Editor: “The literature about the causes of World War II has been obsessed with the notion that a firm stand by the West some time before the invasion of Poland would have stopped Hitler and avoided a four-year war… But war was necessary if Hitler was to resolve the domestic tensions that had ended the Weimar Republic. In view of all this, it seems that military action by the West before September 1939 could at best have brought on the war more quickly, or postponed it for a few years.”

Editor: “When Hitler violated the Versailles Treaty, he did so with the general approval of much of enlightened international opinion. The treats was unjust and humiliating. Unfortunately, French conservative governments had insisted on enforcing the Versailles Treaty in order to keep Germany weak. (In the opinion of the average German, this worked untold harm on the Weimar Republic. Thus is it always with the reasoning of ‘hawks.’ Oppression rarely breeds submission, and usually encourages its opposite.”

Me: Again, it’s very easy to demonize another nation, it’s next to impossible to consider how your own behavior led to an unfavorable outcome. Were Germans responsible for the Second World War? Absolutely. Does blaming Germans for World War II absolve anyone from considering how they might prevent another war? Absolutely not.

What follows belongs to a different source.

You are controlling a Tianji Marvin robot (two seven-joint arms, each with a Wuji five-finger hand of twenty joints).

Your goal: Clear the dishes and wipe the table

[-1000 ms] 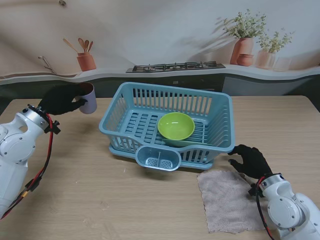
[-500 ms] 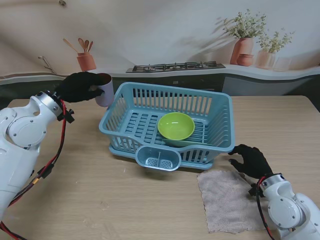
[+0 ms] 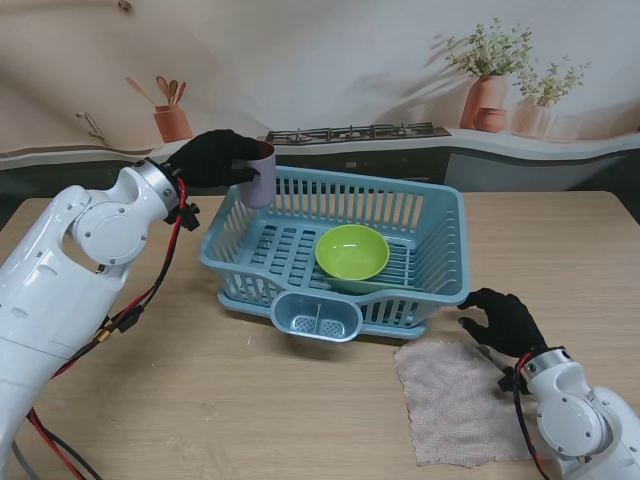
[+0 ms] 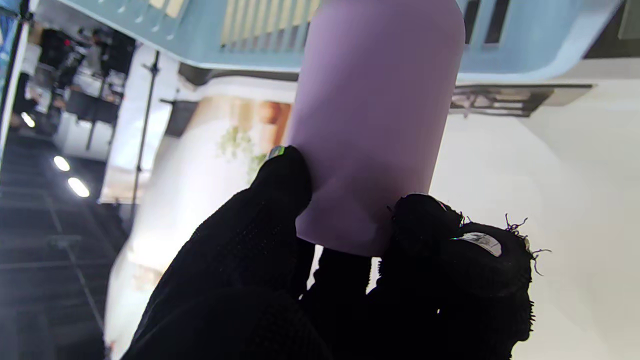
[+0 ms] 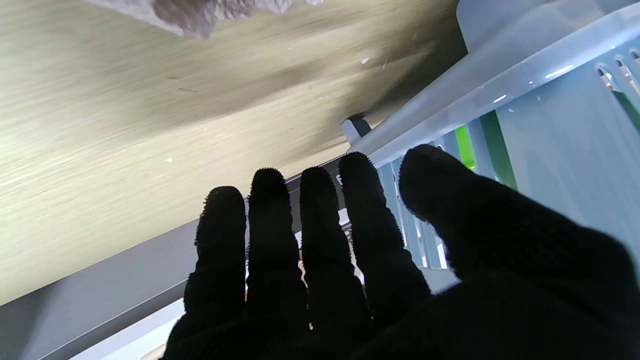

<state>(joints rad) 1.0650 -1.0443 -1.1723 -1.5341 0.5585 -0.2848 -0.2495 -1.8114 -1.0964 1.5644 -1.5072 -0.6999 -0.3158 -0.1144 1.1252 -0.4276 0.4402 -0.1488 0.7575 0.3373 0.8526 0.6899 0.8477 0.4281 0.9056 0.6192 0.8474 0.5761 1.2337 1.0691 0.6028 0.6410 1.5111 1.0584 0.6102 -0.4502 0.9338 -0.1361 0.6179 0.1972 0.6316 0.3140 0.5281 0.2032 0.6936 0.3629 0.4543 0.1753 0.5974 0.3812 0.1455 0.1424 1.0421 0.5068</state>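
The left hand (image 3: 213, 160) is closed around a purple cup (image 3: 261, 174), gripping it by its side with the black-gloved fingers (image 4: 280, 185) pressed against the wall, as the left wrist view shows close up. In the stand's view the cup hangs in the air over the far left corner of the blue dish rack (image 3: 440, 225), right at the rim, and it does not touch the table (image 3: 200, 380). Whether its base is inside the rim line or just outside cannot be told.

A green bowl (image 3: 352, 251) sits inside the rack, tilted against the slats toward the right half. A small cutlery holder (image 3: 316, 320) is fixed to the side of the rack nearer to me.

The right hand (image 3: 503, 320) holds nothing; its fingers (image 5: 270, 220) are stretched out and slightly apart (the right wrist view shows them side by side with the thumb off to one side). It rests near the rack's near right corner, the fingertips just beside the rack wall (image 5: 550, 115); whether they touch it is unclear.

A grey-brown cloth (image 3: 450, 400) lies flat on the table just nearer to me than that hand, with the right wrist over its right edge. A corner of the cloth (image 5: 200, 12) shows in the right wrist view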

Editor: “As Hitler once told his generals, this was a war to the death between ideologies and races. Had Germany won the war, tens of millions of Russians and Eastern Europeans would have been exterminated. The remnant would have become a vast labor reserve, nomadic people with no communal life, no national identity, deprived by the S.S. of the psychological ad social means of resistance.”

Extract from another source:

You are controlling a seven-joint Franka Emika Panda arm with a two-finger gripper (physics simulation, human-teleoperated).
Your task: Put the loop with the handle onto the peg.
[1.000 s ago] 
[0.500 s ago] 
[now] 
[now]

Editor: “Fascism in the particularly horrible German form may never occur again. But the use of force by threatened groups is bound to continue into the future. Every radical-right group has with itself some fascist potential. It is not enough to declaim against ultra-conservatism, or to declare one’s moral purity. We ought to learn from the past to recognize the coming danger from its earliest symptoms And we should learn to use social controls to make sure that no class or group must bear the largest cost of social change. Only in this way can totalitarianism, right or left, be stopped.”

Me: If the left is capable of providing a decent existence for us all, it might want to do that. If it prefers to blame others, it most likely is being run by a professional managerial class that is not in touch with the working class or those who have not even been able to achieve that modest degree of security. It is the left’s job to provide a workable alternative to the right. This shouldn’t be difficult. It’s merely asking them to provide D- effort.